Borgen’s epigraph tonight is not from Mao or Machiavelli, as is often the case, but instead the Bible—Matthew 5:44, which reads, “Love your enemies, and pray for those who persecute you.” It’s surprising to see scripture coming from Borgen, but by the end of the episode, it’s very clear why Christian forgiveness comes at the beginning. There’s an idea in Buddhism, too, that compassion is a sword—a searing and honest emotional response that cuts to the heart of a person. Compassion can be quite painful to both give and receive—an emotional act that requires a great deal of courage and sacrifice. This episode is Kaspar’s dark night of the soul, and “Them And Us” points strongly to forgiveness and empathy as the only way out of the hole. No “them.” Just “us.”
What saves the day is one of Birgitte’s deft, quicksilver moves of political savvy that mark her as truly a woman born to rule. Birgitte is not quite as moved to compassion for her enemy, though she and Svend Age do end up having a bitter cup of coffee and try to convince each other they’re wrong. But she does choose to have sympathy for his point of view instead of going purely on the defensive—breaking, perhaps, a dynamic that has gotten her government in a lot of trouble in the last few episodes.
She crosses out the spin that Kaspar and Labor had agreed on and instead insists they need to make a commission about this issue, because it’s too important to ignore. And she borrows the repeated line from Kaspar’s tirade at her and makes it her improvised ending. We musn’t rob young people of their childhood. There’s this powerful humanity in that statement—the love and forgiveness from the epigraph that is not a weakness but a steely virtue. This episode of Borgen is not just about politics or the characters. It’s much more universal and human than that. It’s sorting through what it means to be a person with a sense of responsibility for the community you live in; the general civic duty of a person who obeys traffic laws and sorts their trash for recycling. The type of person who cares when bad things happen and wants things to get better for the next generation. It’s about what it means to care about progress. Pushing for progress is an act of enormous faith in the world, putting hope in the idea that things can get better. It’s not easy. Kaspar has the hardest time having faith, but when Katrine comes out to see him, and they embrace in the dark, I hope he feels that it’s there, the faith. That progress is possible.

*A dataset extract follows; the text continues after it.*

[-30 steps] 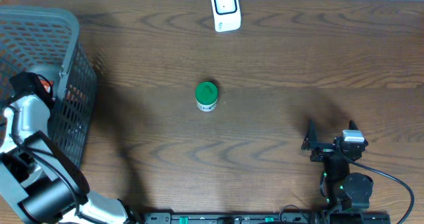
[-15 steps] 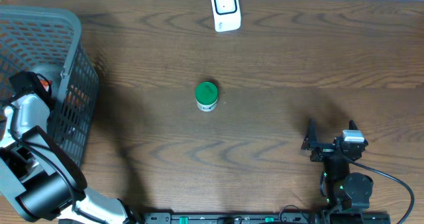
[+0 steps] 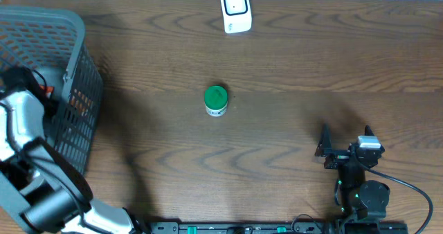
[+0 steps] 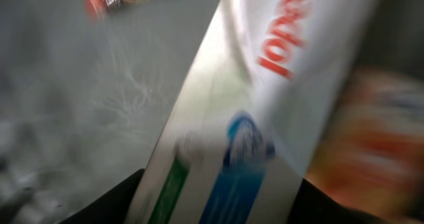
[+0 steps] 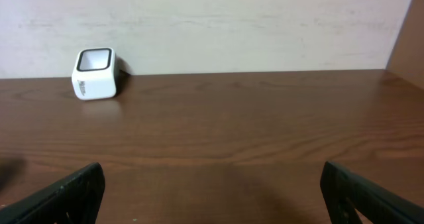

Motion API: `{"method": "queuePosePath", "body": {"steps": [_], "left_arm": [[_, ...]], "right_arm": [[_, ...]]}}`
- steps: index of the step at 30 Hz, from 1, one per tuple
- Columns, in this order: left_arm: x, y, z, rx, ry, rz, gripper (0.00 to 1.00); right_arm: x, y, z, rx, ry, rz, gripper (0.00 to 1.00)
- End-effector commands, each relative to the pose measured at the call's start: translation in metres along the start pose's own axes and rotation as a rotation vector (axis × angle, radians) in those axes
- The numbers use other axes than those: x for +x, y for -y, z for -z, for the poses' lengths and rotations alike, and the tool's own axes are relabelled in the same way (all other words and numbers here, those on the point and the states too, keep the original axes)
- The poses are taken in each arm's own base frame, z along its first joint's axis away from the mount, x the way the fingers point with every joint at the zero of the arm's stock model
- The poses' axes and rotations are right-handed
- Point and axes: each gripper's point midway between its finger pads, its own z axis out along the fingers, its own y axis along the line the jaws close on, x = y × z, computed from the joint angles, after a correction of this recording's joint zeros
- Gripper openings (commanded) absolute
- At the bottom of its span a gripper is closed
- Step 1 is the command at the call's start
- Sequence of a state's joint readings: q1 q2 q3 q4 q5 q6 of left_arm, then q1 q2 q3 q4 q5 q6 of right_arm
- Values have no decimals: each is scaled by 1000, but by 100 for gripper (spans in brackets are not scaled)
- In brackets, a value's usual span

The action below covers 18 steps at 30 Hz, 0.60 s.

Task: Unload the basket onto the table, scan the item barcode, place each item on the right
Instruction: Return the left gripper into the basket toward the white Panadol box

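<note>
While the table (image 3: pixel 311 68) lies open from centre to 3 o'clock, the basket (image 3: pixel 76 61) walls off the 9 o'clock edge. Inside it the left gripper (image 4: pixel 215 201), half closed, clamps a white box (image 4: pixel 225 118) that is blurred, its ends cut off. The right gripper (image 3: pixel 345 138) gapes wide and empty at 5 o'clock. The scanner (image 3: pixel 235 10) sits at 12 o'clock.

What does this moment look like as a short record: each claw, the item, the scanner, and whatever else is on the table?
left claw: down in the grey basket, closed on a white box with red lettering, as far as the blurred wrist view shows
right claw: open, empty, low over the table at its near edge
scanner: white, at the far edge
green-lidded jar: upright mid-table, apart from both arms
scan: not yet done
</note>
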<state>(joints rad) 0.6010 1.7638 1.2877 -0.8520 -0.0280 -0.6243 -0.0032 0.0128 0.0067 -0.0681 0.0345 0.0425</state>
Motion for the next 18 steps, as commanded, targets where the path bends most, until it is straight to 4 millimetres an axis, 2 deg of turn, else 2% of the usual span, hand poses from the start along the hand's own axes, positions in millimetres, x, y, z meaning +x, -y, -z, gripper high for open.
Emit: {"method": "queuePosePath", "body": {"steps": [1, 7, 11, 14, 15, 16, 17, 18], "left_arm": [[-33, 19, 86, 150, 180, 16, 63], [-37, 33, 190, 404, 331, 22, 63], [-34, 31, 240, 527, 426, 54, 62], [-26, 29, 260, 585, 448, 44, 63], [-25, 28, 264, 591, 458, 43, 66], [-26, 27, 263, 588, 459, 44, 76], [-27, 27, 260, 576, 457, 47, 84], [-27, 27, 256, 564, 447, 48, 88]], "right_arm": [[1, -2, 0, -6, -4, -12, 99], [1, -2, 0, -6, -4, -12, 99], [1, -2, 0, -6, -4, -12, 99], [1, -2, 0, -6, -4, -12, 99], [1, -2, 0, -6, -4, -12, 99], [1, -2, 0, -6, -4, -12, 99], [1, -2, 0, -6, -4, -12, 99], [1, -2, 0, -6, -4, -12, 99]]}}
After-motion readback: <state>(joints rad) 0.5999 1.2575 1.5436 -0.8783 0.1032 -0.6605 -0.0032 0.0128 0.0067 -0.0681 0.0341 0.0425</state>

- Thanks to Todd VanDerWerff for letting me have at another wonderful episode of Borgen. He’ll be back from vacation next week.
- Nice to see Anne Marie make an appearance after that wonderful season one episode she was in.
- Good lord; what happens to all of our characters now?!
- There were a lot of echoes of The West Wing for me in this episode: Birgitte’s weary cynicism reminded me of Bartlet, and Kaspar’s brokenness reminded me of Josh in “Noel.”